◆ Your task ◆
Retype the listing that follows, leaving nothing out.

◆ Provided material ◆
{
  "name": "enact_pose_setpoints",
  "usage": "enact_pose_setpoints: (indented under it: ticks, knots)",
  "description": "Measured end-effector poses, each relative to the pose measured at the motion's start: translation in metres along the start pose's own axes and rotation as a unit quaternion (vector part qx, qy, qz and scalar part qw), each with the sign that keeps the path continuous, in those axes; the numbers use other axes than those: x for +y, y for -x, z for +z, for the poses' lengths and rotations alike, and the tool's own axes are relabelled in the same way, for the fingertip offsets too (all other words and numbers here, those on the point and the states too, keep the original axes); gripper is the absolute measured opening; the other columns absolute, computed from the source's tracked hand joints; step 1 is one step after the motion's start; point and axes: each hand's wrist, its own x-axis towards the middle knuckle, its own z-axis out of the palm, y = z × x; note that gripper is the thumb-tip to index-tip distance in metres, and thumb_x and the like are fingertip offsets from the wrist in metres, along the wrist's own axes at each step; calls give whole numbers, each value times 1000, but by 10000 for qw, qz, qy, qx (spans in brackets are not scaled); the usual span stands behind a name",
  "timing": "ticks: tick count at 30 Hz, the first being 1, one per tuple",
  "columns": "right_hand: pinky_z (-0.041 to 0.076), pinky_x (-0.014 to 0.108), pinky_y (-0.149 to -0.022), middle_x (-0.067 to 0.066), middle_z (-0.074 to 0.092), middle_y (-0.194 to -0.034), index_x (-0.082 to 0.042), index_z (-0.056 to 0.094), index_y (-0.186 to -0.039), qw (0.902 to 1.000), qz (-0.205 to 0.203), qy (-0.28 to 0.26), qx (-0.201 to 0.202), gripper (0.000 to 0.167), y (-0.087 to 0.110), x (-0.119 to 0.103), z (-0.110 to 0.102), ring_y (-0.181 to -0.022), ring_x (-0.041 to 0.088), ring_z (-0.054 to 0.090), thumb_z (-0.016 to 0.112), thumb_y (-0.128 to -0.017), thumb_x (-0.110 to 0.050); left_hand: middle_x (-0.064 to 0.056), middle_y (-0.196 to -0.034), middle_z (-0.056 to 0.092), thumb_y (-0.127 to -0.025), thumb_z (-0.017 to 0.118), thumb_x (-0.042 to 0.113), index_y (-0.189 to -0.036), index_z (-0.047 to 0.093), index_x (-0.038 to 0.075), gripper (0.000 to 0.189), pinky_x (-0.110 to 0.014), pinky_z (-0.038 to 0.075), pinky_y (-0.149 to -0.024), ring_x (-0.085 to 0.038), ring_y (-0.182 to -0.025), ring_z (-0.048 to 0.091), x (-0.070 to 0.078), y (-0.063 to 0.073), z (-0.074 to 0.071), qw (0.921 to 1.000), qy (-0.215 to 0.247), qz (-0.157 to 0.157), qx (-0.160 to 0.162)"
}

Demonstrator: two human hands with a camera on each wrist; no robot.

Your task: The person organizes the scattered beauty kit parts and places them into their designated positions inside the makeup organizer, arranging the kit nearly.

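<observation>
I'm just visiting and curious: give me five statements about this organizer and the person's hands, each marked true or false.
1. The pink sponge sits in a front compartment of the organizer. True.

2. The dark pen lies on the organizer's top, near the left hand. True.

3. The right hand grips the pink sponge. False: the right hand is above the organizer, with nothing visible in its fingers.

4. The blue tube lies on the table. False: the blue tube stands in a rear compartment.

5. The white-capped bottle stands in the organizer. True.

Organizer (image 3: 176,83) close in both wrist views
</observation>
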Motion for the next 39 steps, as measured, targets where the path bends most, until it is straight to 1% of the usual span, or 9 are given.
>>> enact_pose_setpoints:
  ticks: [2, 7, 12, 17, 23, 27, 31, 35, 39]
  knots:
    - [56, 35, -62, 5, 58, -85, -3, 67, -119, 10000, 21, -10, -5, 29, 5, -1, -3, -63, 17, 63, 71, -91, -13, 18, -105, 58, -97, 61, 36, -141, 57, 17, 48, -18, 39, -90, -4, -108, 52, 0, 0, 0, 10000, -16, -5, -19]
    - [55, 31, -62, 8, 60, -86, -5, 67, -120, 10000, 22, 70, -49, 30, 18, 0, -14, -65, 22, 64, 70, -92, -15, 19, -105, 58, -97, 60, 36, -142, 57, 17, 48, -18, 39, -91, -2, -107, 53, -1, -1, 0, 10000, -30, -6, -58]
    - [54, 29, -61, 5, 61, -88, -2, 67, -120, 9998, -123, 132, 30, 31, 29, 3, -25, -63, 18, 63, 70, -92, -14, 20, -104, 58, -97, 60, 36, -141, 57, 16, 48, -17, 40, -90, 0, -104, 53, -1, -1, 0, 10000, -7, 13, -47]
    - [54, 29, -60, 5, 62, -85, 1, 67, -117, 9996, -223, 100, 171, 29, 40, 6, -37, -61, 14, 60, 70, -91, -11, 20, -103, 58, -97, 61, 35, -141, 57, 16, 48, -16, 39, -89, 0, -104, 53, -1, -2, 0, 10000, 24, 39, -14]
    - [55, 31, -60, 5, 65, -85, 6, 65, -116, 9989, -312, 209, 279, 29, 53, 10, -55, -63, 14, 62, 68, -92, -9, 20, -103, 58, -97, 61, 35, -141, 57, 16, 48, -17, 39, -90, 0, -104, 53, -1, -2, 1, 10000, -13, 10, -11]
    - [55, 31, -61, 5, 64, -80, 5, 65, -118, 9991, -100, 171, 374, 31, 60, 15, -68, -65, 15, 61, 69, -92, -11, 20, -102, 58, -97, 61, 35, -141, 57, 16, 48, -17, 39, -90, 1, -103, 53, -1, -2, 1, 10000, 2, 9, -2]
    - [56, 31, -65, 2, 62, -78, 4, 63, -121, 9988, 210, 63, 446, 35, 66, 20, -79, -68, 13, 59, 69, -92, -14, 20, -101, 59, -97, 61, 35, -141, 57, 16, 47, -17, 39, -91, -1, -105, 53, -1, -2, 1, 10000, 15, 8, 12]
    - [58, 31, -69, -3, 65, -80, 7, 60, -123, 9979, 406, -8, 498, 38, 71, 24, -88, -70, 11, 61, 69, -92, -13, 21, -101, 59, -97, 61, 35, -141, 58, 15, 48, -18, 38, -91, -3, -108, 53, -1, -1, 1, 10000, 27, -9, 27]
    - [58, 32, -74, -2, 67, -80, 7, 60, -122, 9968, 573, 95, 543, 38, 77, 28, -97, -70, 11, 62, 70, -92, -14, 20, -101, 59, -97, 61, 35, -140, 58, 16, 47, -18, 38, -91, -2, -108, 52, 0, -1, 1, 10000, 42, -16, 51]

◆ Answer to the problem ◆
{
  "name": "enact_pose_setpoints",
  "usage": "enact_pose_setpoints: (indented under it: ticks, knots)",
  "description": "Measured end-effector poses, each relative to the pose measured at the motion's start: translation in metres along the start pose's own axes and rotation as a unit quaternion (vector part qx, qy, qz and scalar part qw), each with the sign that keeps the path continuous, in those axes; the numbers use other axes than those: x for +y, y for -x, z for +z, for the poses' lengths and rotations alike, and the tool's own axes are relabelled in the same way, for the fingertip offsets too (all other words and numbers here, those on the point and the states too, keep the original axes); gripper is the absolute measured opening; the other columns absolute, computed from the source's tracked hand joints; step 1 is one step after the motion's start; point and axes: each hand's wrist, its own x-axis towards the middle knuckle, its own z-axis out of the palm, y = z × x; note that gripper is the thumb-tip to index-tip distance in metres, and thumb_x and the like are fingertip offsets from the wrist in metres, along the wrist's own axes at each step; calls give whole numbers, each value times 1000, but by 10000 for qw, qz, qy, qx (spans in brackets are not scaled); the usual span stands behind a name",
  "timing": "ticks: tick count at 30 Hz, the first being 1, one per tuple",
  "columns": "right_hand: pinky_z (-0.041 to 0.076), pinky_x (-0.014 to 0.108), pinky_y (-0.149 to -0.022), middle_x (-0.067 to 0.066), middle_z (-0.074 to 0.092), middle_y (-0.194 to -0.034), index_x (-0.082 to 0.042), index_z (-0.056 to 0.094), index_y (-0.186 to -0.039), qw (0.902 to 1.000), qz (-0.205 to 0.203), qy (-0.28 to 0.26), qx (-0.201 to 0.202), gripper (0.000 to 0.167), y (-0.087 to 0.110), x (-0.119 to 0.103), z (-0.110 to 0.102), ring_y (-0.181 to -0.022), ring_x (-0.041 to 0.088), ring_z (-0.054 to 0.090), thumb_z (-0.016 to 0.112), thumb_y (-0.128 to -0.017), thumb_x (-0.110 to 0.050); left_hand: middle_x (-0.064 to 0.056), middle_y (-0.196 to -0.034), middle_z (-0.056 to 0.092), thumb_y (-0.127 to -0.025), thumb_z (-0.017 to 0.118), thumb_x (-0.042 to 0.113), index_y (-0.189 to -0.036), index_z (-0.047 to 0.093), index_x (-0.038 to 0.075), gripper (0.000 to 0.189), pinky_x (-0.110 to 0.014), pinky_z (-0.038 to 0.075), pinky_y (-0.149 to -0.024), ring_x (-0.085 to 0.038), ring_y (-0.182 to -0.025), ring_z (-0.048 to 0.091), x (-0.070 to 0.078), y (-0.063 to 0.073), z (-0.074 to 0.071), qw (0.921 to 1.000), qy (-0.215 to 0.247), qz (-0.157 to 0.157), qx (-0.160 to 0.162)"
}

Demonstrator: two human hands with a camera on each wrist; no robot.

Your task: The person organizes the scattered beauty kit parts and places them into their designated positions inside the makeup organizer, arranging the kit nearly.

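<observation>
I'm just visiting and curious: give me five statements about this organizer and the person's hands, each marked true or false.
1. The pink sponge sits in a front compartment of the organizer. True.

2. The dark pen lies on the organizer's top, near the left hand. True.

3. The right hand grips the pink sponge. False: the right hand is above the organizer, with nothing visible in its fingers.

4. The blue tube lies on the table. False: the blue tube stands in a rear compartment.

5. The white-capped bottle stands in the organizer. True.

Organizer (image 3: 176,83) close in both wrist views
</observation>
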Motion for the next 39 steps, as measured, targets where the path bends most, until it is straight to 1% of the usual span, or 9 are given.
>>> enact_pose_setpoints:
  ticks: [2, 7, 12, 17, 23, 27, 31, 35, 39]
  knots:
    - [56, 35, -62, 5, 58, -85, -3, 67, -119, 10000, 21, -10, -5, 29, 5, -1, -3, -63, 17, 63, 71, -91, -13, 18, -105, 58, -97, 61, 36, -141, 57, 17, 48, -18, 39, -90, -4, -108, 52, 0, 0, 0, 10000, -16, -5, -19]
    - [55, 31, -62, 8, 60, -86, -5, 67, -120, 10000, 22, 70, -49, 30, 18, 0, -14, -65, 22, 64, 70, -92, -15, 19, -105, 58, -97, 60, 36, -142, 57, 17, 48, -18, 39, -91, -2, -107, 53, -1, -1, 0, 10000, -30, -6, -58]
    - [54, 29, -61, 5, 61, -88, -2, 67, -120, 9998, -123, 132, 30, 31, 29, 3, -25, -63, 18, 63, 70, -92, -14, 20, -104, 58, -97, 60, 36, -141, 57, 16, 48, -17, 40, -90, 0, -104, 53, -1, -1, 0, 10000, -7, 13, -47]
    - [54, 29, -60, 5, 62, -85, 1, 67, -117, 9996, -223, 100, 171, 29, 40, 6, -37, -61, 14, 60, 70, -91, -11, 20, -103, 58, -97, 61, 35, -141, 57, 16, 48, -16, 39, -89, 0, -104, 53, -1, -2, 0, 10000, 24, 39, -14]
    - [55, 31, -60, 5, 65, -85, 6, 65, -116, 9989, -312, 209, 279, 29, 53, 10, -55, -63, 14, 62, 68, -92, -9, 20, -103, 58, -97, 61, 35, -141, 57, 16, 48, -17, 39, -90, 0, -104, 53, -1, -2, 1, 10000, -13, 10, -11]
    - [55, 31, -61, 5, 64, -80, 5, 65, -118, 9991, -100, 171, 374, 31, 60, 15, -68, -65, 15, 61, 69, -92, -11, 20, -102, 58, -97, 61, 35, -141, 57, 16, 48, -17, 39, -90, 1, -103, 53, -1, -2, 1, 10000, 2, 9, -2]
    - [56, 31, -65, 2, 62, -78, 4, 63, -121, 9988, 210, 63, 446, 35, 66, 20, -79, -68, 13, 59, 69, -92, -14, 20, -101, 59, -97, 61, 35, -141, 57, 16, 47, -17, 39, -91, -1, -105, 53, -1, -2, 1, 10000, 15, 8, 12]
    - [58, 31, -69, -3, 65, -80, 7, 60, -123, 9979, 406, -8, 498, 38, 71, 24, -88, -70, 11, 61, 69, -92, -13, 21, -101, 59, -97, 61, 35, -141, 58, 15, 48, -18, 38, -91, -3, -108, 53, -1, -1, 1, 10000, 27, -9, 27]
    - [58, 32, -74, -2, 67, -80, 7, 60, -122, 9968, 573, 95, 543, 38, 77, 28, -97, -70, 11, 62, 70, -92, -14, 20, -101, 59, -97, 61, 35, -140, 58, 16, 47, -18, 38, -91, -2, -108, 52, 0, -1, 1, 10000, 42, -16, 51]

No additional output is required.